Citation : 2023 Latest Caselaw 3549 AP
Judgement Date : 19 July, 2023
THE HON'BLE SRI JUSTICE V.GOPALA KRISHNA RAO
M.A.C.M.A.No.954 of 2014
JUDGMENT:
The appellant is the third respondent/Insurance
Company in M.V.O.P.No.872 of 2005 on the file of the Motor
Accident Claims Tribunal-cum- II Additional District Judge,
West Godavari District, Eluru and it filed the appeal
questioning the legal validity of the order of the Tribunal.
2. Both the parties in the appeal will be referred to as they
are arrayed in the claim application.
3. The claimants filed the claim petition under Sections
166 of the Motor Vehicles Act, 1988 read with Rule 455 of
Motor Vehicles Rules, 1989 against the respondents praying
the Tribunal to award an amount of Rs.5,00,000/- towards
compensation for the death of the deceased Saripalli Yesobu
@ Ramaiah, in a motor vehicle accident occurred on
22.08.2004.
4. The facts germane to dispose of this appeal may be
briefly stated as follows:
VGKR, J MACMA No.954 of 2014
The petitioner No.1 is the wife of the deceased,
petitioners 2 to 4 are the children of the deceased and the
petitioners 5 and 6 are the parents of the deceased. On
22.08.2004 at about 8.00 a.m. the deceased Saripalli
Yesobu @ Ramaiah and other coolies boarded the crime
auto to go to Rajavaram for coolie work, when they reached
near Babji White Clay Quarry, the first respondent/ driver of
auto bearing No.AP 37V 4930, drove the same in a rash and
negligent manner with high speed, without blowing horn and
without following traffic rules, resulting which the auto turned
turtle, due to which the petitioner sustained multiple injuries
and died on the way to hospital.
5. The second respondent remained exparte.

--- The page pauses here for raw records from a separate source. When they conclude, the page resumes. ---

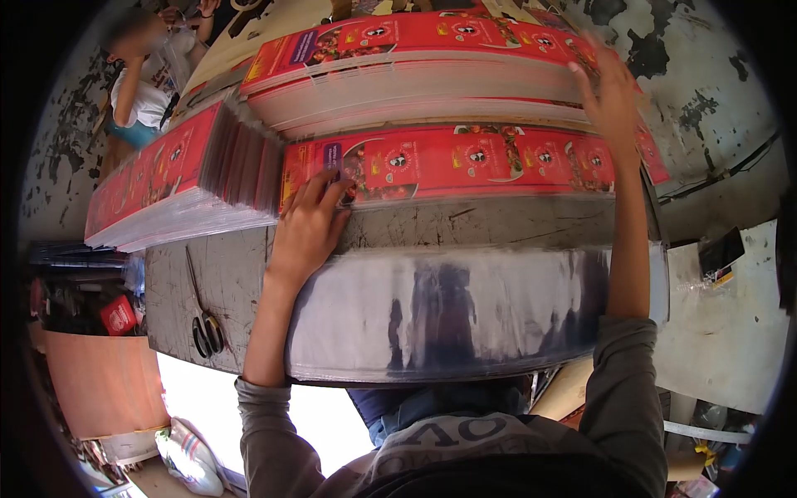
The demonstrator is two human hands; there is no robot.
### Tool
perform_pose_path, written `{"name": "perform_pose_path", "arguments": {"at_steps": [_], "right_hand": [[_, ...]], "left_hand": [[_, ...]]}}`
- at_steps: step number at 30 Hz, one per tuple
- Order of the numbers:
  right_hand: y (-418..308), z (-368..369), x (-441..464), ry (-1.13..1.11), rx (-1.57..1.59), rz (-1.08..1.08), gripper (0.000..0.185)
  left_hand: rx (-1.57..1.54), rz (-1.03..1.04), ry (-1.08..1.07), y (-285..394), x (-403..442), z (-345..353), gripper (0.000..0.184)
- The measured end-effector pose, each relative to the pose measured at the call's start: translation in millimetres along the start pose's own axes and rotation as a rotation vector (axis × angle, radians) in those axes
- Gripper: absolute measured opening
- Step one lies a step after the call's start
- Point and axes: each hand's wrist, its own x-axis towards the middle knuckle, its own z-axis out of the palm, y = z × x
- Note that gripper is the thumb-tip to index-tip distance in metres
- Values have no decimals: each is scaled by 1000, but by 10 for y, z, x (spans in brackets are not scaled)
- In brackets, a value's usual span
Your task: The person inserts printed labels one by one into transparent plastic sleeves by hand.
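My left hand [309, 217] rests with its fingers spread on the left end of a long red printed sheet [432, 166], which lies across the worktable. My right hand [613, 98] is raised at the right end of a tall stack of similar red printed sheets [415, 41]; its fingers are stretched out and a little blurred. Whether it touches the stack I cannot tell. Close to my body, between my forearms, lies a glossy pile of clear plastic sheets [531, 307].
A fanned stack of red sheets in clear sleeves [158, 178] sits at the left. Black-handled scissors [206, 330] lie on the worn grey tabletop [241, 270]. Another person [149, 95] is at the far left. A peeling wall [706, 108] stands at the right.
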Motion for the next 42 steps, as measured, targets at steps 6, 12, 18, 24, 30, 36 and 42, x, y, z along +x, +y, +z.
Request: {"name": "perform_pose_path", "arguments": {"at_steps": [6, 12, 18, 24, 30, 36, 42], "right_hand": [[110, 152, -118, -154, 75, -15, 31], [58, 24, -37, -263, 86, 64, 35], [-74, 23, -59, -297, -190, 59, 49], [16, 163, -183, -225, -270, -23, 58], [153, 65, -132, -307, -148, -93, 54], [395, -972, 254, -399, -111, 83, 47], [-409, -1916, -111, -502, -177, -7, 54]], "left_hand": [[10, 16, 17, 4, 2, -7, 38], [2, 22, 18, 1, -3, -4, 38], [-3, 25, 17, -4, -3, -5, 39], [-3, 33, 20, -7, 0, -9, 39], [-18, 46, 30, -21, -2, 7, 37], [-57, 35, 23, -45, -11, 17, 37], [29, 34, 6, -77, -23, 52, 43]]}}
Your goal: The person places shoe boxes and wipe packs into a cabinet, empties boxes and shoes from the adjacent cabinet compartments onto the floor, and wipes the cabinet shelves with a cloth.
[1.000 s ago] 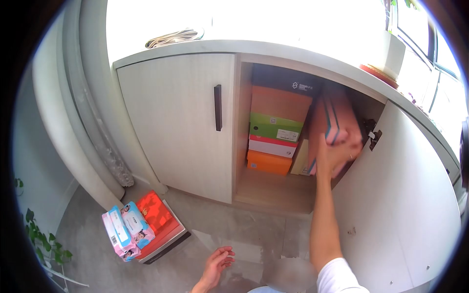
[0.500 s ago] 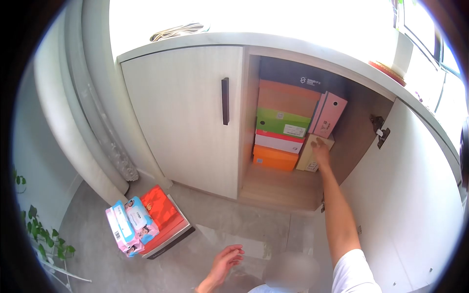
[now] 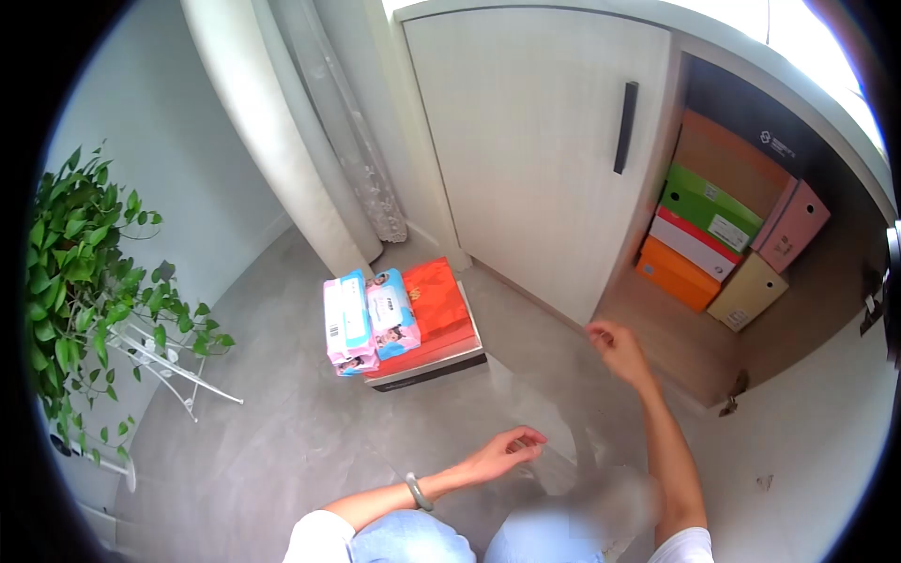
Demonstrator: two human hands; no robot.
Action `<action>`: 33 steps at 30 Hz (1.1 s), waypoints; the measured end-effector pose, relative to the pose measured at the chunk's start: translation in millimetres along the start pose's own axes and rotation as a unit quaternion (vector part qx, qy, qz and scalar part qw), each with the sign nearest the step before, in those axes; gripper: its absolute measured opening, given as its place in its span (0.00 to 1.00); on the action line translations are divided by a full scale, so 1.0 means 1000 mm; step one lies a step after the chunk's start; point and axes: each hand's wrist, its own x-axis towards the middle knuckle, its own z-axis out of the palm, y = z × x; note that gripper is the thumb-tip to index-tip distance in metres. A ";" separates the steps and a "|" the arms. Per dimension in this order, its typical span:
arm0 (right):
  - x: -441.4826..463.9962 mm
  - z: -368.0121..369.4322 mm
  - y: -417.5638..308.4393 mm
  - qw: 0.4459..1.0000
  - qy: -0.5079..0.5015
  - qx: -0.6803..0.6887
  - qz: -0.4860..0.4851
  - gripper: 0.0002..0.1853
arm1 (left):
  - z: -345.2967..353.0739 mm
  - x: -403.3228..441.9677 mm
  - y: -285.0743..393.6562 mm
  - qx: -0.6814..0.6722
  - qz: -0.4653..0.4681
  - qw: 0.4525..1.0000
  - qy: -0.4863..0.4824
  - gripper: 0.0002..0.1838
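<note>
In the head view, I see the right hand (image 3: 617, 349) out in front of the open side of a cabinet, just past the lower corner of the closed door (image 3: 526, 141), its fingers loosely bent and half open. Up and to the right of that hand, boxes are piled inside: an orange box (image 3: 676, 272) at the bottom, then a white box with a red lid (image 3: 693, 246), a green box (image 3: 710, 208), a brown box (image 3: 732, 159) and a dark box (image 3: 751, 113) on top. To the right of the pile, a pink box (image 3: 793, 225) sits above a cream box (image 3: 748, 293). The open door (image 3: 779, 460) swings out below and to the right of the same hand. The left hand (image 3: 507, 453) hangs over the grey floor (image 3: 282, 450), palm turned inward, fingers gently curled and slightly parted, with a bangle (image 3: 419, 491) around its wrist. Up and to the left of this hand, the red box (image 3: 441, 300) lies on a larger dark-sided box (image 3: 432, 371), and pink-and-blue packs (image 3: 392, 319) are bunched at its left end. Far left of both hands, a leafy plant (image 3: 84, 272) trails over a white stand (image 3: 160, 361), and a pale curtain (image 3: 272, 141) falls between the plant and the cabinet.
</note>
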 end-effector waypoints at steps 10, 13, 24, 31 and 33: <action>0.036 0.083 -0.124 0.949 -0.289 -0.064 -0.103 0.19 | -0.196 -0.088 0.019 0.282 0.189 0.765 0.547 0.24; 0.055 0.160 -0.160 0.952 -0.266 0.003 -0.152 0.23 | -0.258 -0.110 -0.010 0.153 0.052 0.777 0.609 0.35; 0.079 0.311 -0.152 0.992 -0.121 -0.031 -0.012 0.29 | -0.297 -0.062 -0.063 -0.226 0.080 0.859 0.453 0.46; -0.077 0.266 -0.150 0.981 -0.114 0.144 0.064 0.35 | -0.180 -0.106 -0.069 0.062 0.192 0.869 0.452 0.39; -0.128 0.254 -0.113 0.966 -0.117 0.179 0.144 0.28 | -0.141 -0.108 -0.093 0.036 0.168 0.923 0.346 0.40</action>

The first and third respondents filed counters denying
the claim application and contended that the claimants are
not entitled any compensation and the first and third
respondents are not liable to pay any compensation to the
petitioners.
VGKR, J MACMA No.954 of 2014
6. Based on the above pleadings, the Tribunal framed the
following issues for trial:
1. Whether the deceased Saripalli Yesobu @ Ramaiah, died in a motor vehicle accident on 22.08.2004 due to rash and negligent driving of the auto rickshaw bearing No.AP 37V 4930 driven by the first respondent?

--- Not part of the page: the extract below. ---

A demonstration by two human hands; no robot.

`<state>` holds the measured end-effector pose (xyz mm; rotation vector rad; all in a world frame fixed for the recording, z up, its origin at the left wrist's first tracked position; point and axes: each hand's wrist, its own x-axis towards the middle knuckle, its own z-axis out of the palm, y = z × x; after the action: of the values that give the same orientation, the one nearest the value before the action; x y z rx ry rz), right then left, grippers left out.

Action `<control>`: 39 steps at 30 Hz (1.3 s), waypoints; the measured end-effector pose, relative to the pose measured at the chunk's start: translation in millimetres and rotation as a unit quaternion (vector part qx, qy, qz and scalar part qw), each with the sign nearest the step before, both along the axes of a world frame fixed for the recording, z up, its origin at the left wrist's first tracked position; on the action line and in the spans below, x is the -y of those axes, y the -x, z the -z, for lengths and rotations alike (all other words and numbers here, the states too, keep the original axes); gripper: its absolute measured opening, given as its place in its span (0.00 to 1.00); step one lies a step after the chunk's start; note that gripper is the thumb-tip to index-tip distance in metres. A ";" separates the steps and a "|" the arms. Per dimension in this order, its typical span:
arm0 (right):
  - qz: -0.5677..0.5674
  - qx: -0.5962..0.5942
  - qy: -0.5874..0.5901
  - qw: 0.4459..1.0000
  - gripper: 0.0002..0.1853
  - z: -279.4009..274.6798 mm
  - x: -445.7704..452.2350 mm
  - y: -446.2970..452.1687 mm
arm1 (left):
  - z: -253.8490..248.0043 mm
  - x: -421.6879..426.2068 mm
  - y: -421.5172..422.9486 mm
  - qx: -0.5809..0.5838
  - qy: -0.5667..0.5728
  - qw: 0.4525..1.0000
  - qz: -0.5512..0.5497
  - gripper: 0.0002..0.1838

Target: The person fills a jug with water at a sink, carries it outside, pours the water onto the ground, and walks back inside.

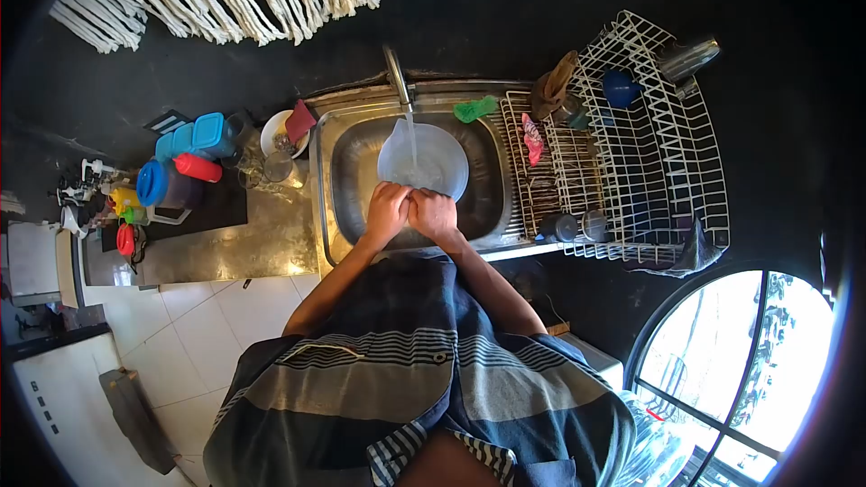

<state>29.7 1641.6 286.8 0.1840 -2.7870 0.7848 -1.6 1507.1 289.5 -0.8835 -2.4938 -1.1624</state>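
A translucent bowl (pixel 442 160) with a pointed spout is in the metal sink (pixel 347 162), under a running tap (pixel 395 72). Water falls into it. My left hand (pixel 388 209) and my right hand (pixel 433 212) meet side by side at the bowl's near edge, fingers curled and knuckles up. Whether they grip the rim or something small between them is hidden by the fingers. A green cloth (pixel 475 109) lies on the sink's back right edge.
A white wire dish rack (pixel 645 140) holding a blue item (pixel 620 87) stands right of the sink. Blue containers (pixel 209 135), a red bottle (pixel 197 168) and a white bowl (pixel 271 137) are on the left counter. White cords hang above.
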 end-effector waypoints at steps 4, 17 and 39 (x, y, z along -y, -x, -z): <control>-0.004 -0.006 0.002 1.000 0.06 -1.3 -0.5 0.0 | -0.1 -0.6 -0.3 -0.004 -0.006 1.000 -0.004 0.09; -0.003 -0.008 0.006 1.000 0.06 -0.5 -0.3 0.2 | -2.7 0.5 -1.4 0.011 0.006 1.000 0.000 0.09; -0.006 0.006 0.004 1.000 0.06 2.1 -1.5 -0.3 | 2.0 0.2 -1.6 0.003 -0.012 1.000 -0.002 0.10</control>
<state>30.0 1643.1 284.7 0.1959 -2.7972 0.8024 0.0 1506.8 287.4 -0.8689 -2.4801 -1.1945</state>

2. What is the age and income of the deceased?
3. Whether the petitioners are entitled to claim compensation? If so, to what amount and from which of the respondents?
4. To what relief?
7. During the course of enquiry in the claim petition, on
behalf of the petitioners, P.Ws.1 and 2 were examined and
Exs.A.1 to A.5 were marked. On behalf of respondents
R.Ws.1 to 3 were examined and Exs.B.1 and B.2 and
Exs.X.1 and X.2 were marked.
8. At the culmination of the enquiry, after considering the
evidence on record and on appreciation of the same, the
Tribunal allowed the petition in-part and awarded a sum of
Rs.3,72,000/- towards compensation to the claim petitioners.
VGKR, J MACMA No.954 of 2014
Being aggrieved by the impugned award, the Appellant/
Insurance Company filed the appeal questioning the legal
validity of the order of the Tribunal.
9. Heard learned counsels for both the parties.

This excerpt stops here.